A buzzing hive of bees makes a home in a matchbox, vintage books are overgrown with paper fungi and colorful wildflowers, and a shadow box is filled with butterflies and beetles. Rather than striving for exact scientific replication, Kato allows the original material to show through, lending a spirit of handcrafted whimsy to her work. Some of the pieces seen here can be purchased through Etsy, and you can explore more of the Wales-based artist’s work on Facebook, and Instagram.

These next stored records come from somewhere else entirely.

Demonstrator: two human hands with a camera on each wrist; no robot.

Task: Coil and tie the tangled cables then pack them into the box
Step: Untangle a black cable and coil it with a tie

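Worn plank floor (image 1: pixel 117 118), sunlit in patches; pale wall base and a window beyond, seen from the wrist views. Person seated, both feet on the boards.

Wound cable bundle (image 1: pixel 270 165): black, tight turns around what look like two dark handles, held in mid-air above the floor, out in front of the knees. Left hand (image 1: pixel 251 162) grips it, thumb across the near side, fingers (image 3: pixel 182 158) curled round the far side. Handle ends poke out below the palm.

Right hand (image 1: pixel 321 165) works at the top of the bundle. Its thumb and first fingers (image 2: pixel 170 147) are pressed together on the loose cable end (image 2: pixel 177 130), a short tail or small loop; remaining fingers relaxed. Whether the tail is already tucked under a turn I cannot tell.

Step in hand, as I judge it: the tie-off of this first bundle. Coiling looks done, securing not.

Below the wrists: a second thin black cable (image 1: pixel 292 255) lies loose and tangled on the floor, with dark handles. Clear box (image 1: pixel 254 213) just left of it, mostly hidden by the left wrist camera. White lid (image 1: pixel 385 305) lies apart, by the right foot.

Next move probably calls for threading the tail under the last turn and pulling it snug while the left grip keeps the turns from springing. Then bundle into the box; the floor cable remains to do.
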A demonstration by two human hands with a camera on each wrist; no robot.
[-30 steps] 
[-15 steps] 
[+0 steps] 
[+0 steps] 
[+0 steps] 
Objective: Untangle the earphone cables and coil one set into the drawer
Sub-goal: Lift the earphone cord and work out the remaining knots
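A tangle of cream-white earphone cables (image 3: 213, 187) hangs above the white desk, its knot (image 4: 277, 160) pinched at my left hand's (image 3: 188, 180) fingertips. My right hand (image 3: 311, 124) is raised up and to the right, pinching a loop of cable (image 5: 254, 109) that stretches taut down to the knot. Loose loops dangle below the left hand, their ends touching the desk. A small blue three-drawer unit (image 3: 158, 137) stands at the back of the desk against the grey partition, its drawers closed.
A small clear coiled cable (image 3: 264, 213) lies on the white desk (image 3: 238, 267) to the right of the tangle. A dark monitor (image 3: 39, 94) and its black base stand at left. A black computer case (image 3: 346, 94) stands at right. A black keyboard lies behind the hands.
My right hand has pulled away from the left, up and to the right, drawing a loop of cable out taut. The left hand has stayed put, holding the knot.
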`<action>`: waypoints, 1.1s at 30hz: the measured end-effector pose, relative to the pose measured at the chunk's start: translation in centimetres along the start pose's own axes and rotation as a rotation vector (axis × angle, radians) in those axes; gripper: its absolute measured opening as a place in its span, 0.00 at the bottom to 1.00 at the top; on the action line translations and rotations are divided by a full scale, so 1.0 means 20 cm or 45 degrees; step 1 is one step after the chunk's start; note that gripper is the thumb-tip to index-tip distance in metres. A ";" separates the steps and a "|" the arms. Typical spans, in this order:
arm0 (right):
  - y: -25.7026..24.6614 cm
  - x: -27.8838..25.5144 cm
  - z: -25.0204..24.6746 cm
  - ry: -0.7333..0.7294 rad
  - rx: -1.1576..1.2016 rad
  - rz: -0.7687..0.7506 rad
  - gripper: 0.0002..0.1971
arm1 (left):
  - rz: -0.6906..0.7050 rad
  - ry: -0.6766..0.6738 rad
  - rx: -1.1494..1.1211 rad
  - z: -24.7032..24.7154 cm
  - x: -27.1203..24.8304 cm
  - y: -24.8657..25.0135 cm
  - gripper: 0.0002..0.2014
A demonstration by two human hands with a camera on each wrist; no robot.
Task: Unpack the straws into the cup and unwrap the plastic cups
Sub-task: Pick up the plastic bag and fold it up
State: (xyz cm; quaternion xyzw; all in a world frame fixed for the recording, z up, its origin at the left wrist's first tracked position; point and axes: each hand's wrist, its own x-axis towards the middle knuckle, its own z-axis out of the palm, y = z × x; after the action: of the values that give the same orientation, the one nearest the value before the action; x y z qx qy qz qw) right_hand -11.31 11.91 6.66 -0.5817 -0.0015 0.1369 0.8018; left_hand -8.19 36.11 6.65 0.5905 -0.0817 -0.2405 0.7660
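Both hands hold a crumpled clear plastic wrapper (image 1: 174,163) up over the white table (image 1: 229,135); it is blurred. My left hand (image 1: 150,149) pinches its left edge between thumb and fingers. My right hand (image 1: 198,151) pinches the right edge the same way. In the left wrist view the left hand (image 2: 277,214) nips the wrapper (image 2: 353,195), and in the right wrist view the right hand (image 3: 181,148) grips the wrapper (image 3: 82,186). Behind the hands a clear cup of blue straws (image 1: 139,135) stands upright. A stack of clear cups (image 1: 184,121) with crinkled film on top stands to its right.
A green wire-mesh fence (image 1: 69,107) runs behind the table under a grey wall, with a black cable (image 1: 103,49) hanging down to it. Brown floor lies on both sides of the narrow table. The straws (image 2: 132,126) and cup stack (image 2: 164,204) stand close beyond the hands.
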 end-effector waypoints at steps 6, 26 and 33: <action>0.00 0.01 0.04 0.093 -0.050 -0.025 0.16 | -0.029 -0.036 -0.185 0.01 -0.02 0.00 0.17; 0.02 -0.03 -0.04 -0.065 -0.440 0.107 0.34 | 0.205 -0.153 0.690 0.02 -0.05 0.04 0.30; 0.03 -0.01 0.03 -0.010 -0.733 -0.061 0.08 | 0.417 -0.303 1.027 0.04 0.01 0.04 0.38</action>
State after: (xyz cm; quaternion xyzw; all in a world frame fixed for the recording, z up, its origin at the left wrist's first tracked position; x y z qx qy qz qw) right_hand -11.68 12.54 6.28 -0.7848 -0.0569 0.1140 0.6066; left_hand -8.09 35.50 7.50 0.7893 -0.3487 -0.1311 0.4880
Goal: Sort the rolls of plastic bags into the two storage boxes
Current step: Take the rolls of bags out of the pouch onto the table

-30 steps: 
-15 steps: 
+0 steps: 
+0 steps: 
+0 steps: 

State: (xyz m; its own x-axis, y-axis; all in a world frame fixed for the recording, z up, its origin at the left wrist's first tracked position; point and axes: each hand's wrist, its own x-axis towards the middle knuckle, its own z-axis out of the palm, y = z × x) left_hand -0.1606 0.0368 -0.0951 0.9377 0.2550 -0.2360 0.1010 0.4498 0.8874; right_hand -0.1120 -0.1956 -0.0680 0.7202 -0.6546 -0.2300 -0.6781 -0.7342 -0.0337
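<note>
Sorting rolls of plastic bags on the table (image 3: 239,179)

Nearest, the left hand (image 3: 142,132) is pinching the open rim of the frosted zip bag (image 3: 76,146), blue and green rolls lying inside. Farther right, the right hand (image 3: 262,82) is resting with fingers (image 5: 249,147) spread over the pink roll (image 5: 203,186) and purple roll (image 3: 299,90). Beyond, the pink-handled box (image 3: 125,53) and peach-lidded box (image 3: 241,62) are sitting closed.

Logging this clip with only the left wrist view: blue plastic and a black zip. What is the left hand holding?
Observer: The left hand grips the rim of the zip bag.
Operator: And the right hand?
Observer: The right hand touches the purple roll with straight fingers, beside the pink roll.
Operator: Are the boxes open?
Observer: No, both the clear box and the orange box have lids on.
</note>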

Born and raised in Bristol, Kate completed her BA in Graphic Design at the University of the West of England in 2006. During her degree Kate had focused on book making and print, developing skills in book binding, type setting and screen printing. She explored ideas of narrative and alternative ways of presenting stories and books, working intensively with paper.


After graduating she worked as a photographer and freelance graphic designer, photographing people and places and creating printed designs for marketing.
Eventually leaving the industry and moving to the quiet countryside of the Welsh Boarders with her family, Kate took the opportunity to continue working with paper but develop her practise in a different and more personal direction.
Kate now lives and works just outside the Welsh town of Hay-on-Wye and has exhibited her work nationally and internationally, her first exhibition being the ‘Prize Exhibition’ at the RBSA Gallery, Birmingham, in 2015. Kate has work in public and private collections around the world and in 2016 became an Emerge member of the Design Factory and won a ‘Merit’ award for her work at the Arts and Crafts Design Awards.

Kato’s fascination with natural things began at a young age, when her parents encouraged her to spend time outside and collecting bits of ephemera from nature, to keep in tins or boxes that Kato would bring along on walks through the countryside. She was mesmerized by botanical illustrations and museums of natural history.

“For me my work can be very nostalgic, taking me back to my childhood and the curiosity that fueled my creativity,” said Kato in her artist statement. “I like to use recycled paper as it reflects that nostalgia, and gives the sculptures a history and narrative. I like people to be able to see where the materials have come from, as well as what I have turned them into, evoking that childish curiosity we all have somewhere inside!”

Though she started to draw at a young age, Kato eventually gravitated to three-dimensional sculptures because it is more tactile, and it is easier to see and feel what one is making. She feels familiar with paper as her medium of choice, and will wet it to shape it like fabric, dye it different colours, or stack it or score it or cut it.